Olson received her undergraduate degree in experimental psychology from Northwestern in 1965, followed by a master’s degree and then a Ph.D. in cognitive psychology from the University of Michigan in 1969. After a postdoctoral fellowship at Stanford University, she was a professor at the University of Michigan, first in the psychology department and then in the business school. After that she became one of the 10 founding faculty of the new School of Information. She was at Michigan for 38 years before moving to UCI in 2008.

Olson is a fellow of the Association for Computing Machinery (ACM). With her husband and colleague, Gary Olson, she holds the Lifetime Achievement Award from the ACM Special Interest Group on Computer-Human Interaction. 

In 2018, she was elected to the National Academy of Engineering. In 2015, Larry Page, co-founder of Google, was quoted in the book “Innovations” saying the course that influenced him the most when he was an undergraduate was a course Olson taught on human-computer interaction. In 2011, she was awarded the ACM-W Athena Lecture, the equivalent of “Woman of the Year in Computer Science.”

Eva Jefferson Paterson

Eva Jefferson Paterson will receive a Doctor of Laws. She is co-founder and president of the Equal Justice Society, a nonprofit organization transforming the nation’s consciousness on race through law, social science and the arts. 

Eva Jefferson Paterson
Eva Jefferson Paterson

She previously served 13 years as executive director of the Lawyers’ Committee for Civil Rights. There she was part of a broad coalition that filed the groundbreaking anti-discrimination suit against race and gender discrimination by the San Francisco Fire Department. That lawsuit successfully desegregated the department, winning new opportunities for women and firefighters of color.

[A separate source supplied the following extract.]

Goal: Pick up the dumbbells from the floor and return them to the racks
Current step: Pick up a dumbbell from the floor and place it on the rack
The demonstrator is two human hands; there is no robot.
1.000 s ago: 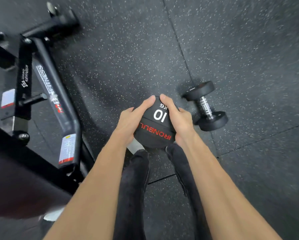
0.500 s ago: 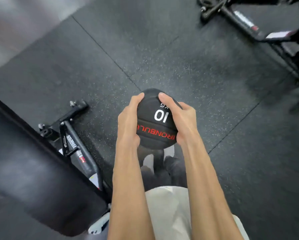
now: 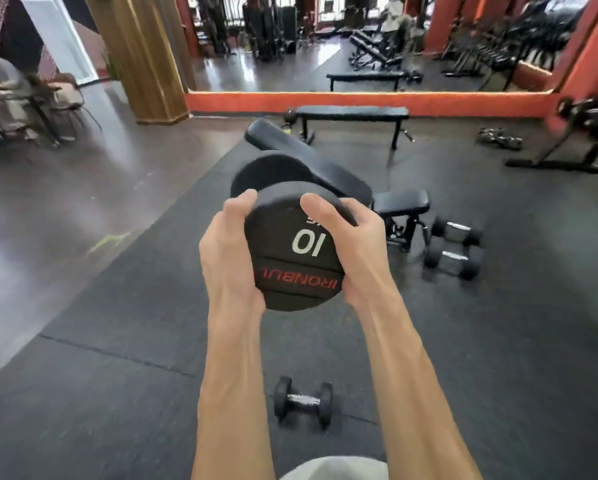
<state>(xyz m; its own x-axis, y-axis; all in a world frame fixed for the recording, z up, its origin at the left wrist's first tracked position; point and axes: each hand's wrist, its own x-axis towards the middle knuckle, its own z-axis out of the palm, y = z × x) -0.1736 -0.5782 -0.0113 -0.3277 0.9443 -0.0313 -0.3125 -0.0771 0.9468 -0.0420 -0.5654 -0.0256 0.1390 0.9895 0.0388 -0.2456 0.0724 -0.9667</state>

Paterson is co-chair of the California Civil Rights Coalition (CCRC), which she co-founded and chaired for 18 years. As co-chair of CCRC, she was a leading spokesperson in the campaigns against Proposition 187 (anti-immigrant) and Proposition 209 (anti-affirmative action) and numerous other statewide campaigns against the death penalty, juvenile incarceration and discrimination against lesbians and gay men. Paterson also served as vice president of the ACLU National Board for eight years.

She has received numerous awards, including the Fay Stender Award from the California Women Lawyers, Woman of the Year from the Black Leadership Forum, the Earl Warren Civil Liberties Award from the ACLU of Northern California and the Alumni Award of Merit from Northwestern. 

In 1970, as a 20-year-old student leader at Northwestern, Paterson was catapulted into the national spotlight when she debated then-Vice President Spiro Agnew on live television. Dubbed the “peaceful warrior” for fostering nonviolent protest in the aftermath of the 1970 shooting of student demonstrators at Kent State University, she received major media recognition and was called to testify before Congress.

Paterson received her B.A. in political science from Northwestern and was elected the first African American student body president. She received her law degree from the University of California, Berkeley, School of Law.